What you are asked to do: Pictures aside, repeat the whole listing word for word.

*** Opening Data block ***

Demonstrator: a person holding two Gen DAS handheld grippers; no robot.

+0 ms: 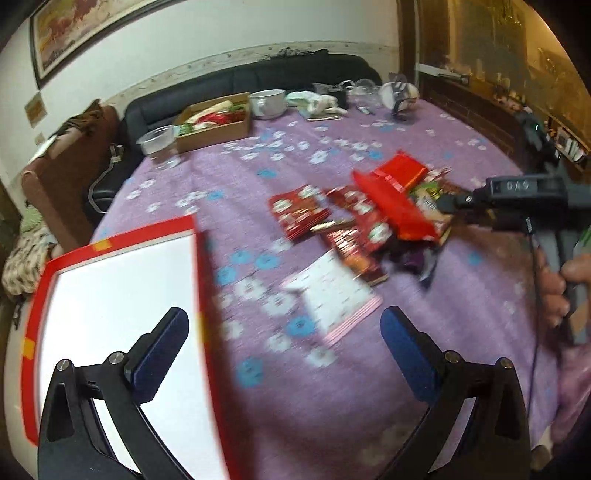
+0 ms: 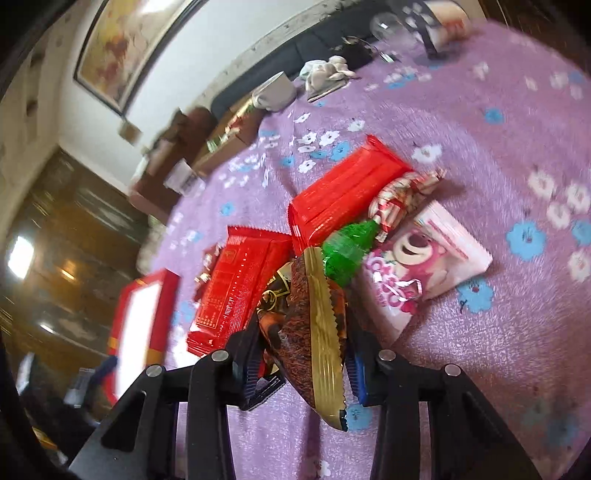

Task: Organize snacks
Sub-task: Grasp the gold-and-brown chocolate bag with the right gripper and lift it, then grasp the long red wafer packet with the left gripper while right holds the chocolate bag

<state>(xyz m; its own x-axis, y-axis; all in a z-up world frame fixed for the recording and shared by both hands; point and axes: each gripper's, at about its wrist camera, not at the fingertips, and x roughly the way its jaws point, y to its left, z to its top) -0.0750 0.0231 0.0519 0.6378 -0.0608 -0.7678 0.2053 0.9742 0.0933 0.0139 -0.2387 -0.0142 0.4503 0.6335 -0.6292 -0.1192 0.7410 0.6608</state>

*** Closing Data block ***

Answer to the exercise:
Demonstrator: a person holding two Gen DAS handheld grippers; no robot.

+0 ms: 
+0 ms: 

Task: Organize snacks
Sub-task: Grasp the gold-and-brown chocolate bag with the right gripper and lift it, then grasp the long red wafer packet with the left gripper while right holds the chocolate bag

<state>(xyz m; its own x-axis, y-axis; all in a z-up world frame fixed for the recording and shared by both hands; point and axes: each gripper's, at about its wrist camera, not at the fingertips, and x roughly the way its jaws point, y to its left, z to its top) -0.0750 0.0231 0.0519 0.6378 -0.0608 -0.7678 0.2053 0.9742 0.0933 0.0139 -0.2387 -0.0142 0.4503 0.6335 -0.6292 -0.1192 0.7410 0.6608</state>

No additional answer is needed here.